Zeitgleich mit dem bereits angekündigten Antrag zur Machbarkeitsuntersuchung für einen neuen Grundschulstandort im Zeuthener Winkel von der Fraktion GRÜNE/FDP, der inzwischen auch von der SPD, den Linken und den Bürger für Zeuthen getragen wird, hat die Gemeindeverwaltung Zeuthen nun einen ähnlich lautenden Antrag für den kommenden Regionalausschuss (16.2.) und die Gemeindevertretersitzung (22.2.) eingereicht. Konkret geht es um die Ermächtigung, den Bau und den Betrieb einer gemeinsamen Grundschule mit den Nachbargemeinden Schulzendorf und Eichwalde prüfen zu dürfen. Der für die Verwaltung eher unübliche Weg, so kurzfristig einen Antrag einzureichen, will die zuständige Amtsleiterin nach gestriger telefonischer Auskunft im Regionalausschuss begründen. Die Bürgermeisterin Beate Burgschweiger hat bereits darum gebeten, den Antrag zusammen mit dem dort ebenfalls zu behandelnden Antrag um einen gemeinsamen Schulbezirk zu diskutieren.

Dienstag, 24. Januar 2017

Neue Grundschule: Nicht reden, sondern handeln

Die "Grundschule am Wald" ist kapazitätsmäßig nahe dem Anschlag, der Hort ist schon jetzt zu 100% belegt. Nachdem im Schulhjahr 2016/17 5-zügig eingeschult wurde und dies nach derzeitigem Kinderzahlen-Stand keine Ausnahme bleiben dürfte, besteht deutlicher Handlungsbedarf. Die Verwaltung hat im letzten Herbst eine Studie in Auftrag gegeben, wie weitere Hortplätze geschaffen werden können - auf dem bestehenden Gelände oder an nahe gelegenen Standorten. Im Sozialauschuss am 17.Januar wurde nun ein weiteres Gebäude auf dem bestehenden Schulgelände vorgeschlagen. Dieses fand bei etlichen Gemeindevertretern und Mitglieder der Schule wenig Anklang. Dadurch würde nicht nur das Gelände verbaut und neue Probleme geschaffen (Fahrradstellplätze auf dem Bürgersteig), sondern auch mit hohem Finanzaufwand relativ wenig erreicht.
Bereits im letzten Jahr sprachen sich daher mehrere Gemeindevertreter für einen Schulneubau im Zeuthener Winkel aus. Angesichts ähnlicher Probleme in Eichwalde und Schulzendorf ließe sich vielleicht eine gemeinsame Lösung finden. Die Fraktion GRÜNE/FDP geht jetzt mit Unterstützung weiterer Fraktionen in die Offensive und fordert eine Machbarkeitsstudie zum Grundschulneubau ein, bei der ein konkreter Standort im Gebiet des Zeuthener Winkels gefunden werden soll. Die Gemeinde Zeuthen besitzt zwar noch ein Grundstück im Zeuthener Winkel (gegenüber der Eichwalder Kita Pinocchio), dieses ist aber viel zu klein. Aus Sicht der Fraktion könnte zum Beispiel die Lagerplatzfläche des Eichwalder Bauhof (Flurstück 7, siehe

http://bb-viewer.geobasis-bb.de?projection=EPSG:25833&center=405806.6897383795,5802389.986029972&zoom=11&bglayer=1&layers=1

) geeignet sein. Sie ist in etwa so groß wie das Grundstück der "Grundschule am Wald" und würde somit den Bau einer 3-zügigen Grundschule ermöglichen. Interessenkonflikte sind durch ausreichende Abstandsflächen zur Wohnbebauung kaum zu befürchten.

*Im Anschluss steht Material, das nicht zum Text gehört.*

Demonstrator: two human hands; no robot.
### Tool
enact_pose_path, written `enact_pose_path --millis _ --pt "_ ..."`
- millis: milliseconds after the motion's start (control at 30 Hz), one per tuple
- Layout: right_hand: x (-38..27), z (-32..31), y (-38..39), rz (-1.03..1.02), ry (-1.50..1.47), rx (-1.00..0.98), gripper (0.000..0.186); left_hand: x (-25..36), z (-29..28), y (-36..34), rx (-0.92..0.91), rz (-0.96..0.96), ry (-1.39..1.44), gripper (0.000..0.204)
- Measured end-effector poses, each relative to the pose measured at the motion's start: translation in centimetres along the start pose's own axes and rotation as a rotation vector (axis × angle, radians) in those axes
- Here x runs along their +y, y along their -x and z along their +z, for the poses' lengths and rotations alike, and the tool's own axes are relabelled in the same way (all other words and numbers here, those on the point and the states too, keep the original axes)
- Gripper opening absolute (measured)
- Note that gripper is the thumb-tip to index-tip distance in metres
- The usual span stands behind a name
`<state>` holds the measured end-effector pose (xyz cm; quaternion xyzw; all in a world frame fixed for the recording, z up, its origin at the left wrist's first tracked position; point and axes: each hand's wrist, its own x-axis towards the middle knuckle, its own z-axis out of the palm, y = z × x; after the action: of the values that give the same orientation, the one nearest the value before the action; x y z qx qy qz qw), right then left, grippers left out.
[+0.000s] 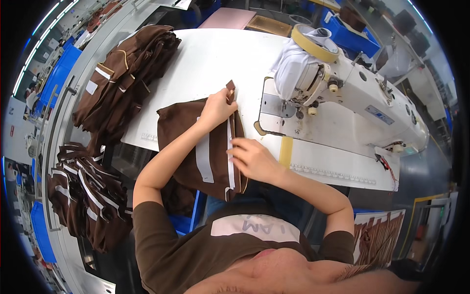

Ein Nachteil des Zeuthener Winkels sei aber nicht verschwiegen: Er liegt näher an den BER-Flugrouten als die bisherige Schule. Ein entsprechend hoher baulicher Schallschutz wäre hier zwingend erforderlich.

Egal welche Fläche letztlich in der Machbarkeitsstudie vorschlagen wird, so bedarf es noch vieler Abstimmungen, Plan-Änderungen (Flächennutzungsplan) bzw. -Aufstellungen (Bebauungsplan) sowie der Klärung der Kostenteilung, bevor eine Schule gebaut werden kann. Sollten die Prognosen stimmen, dass 2019/20 die "Grundschule am Wald" vollständig belegt ist, dann ist bereits jetzt konsequentes, mit den Nachbargemeinden abgestimmtess Handeln erforderlich.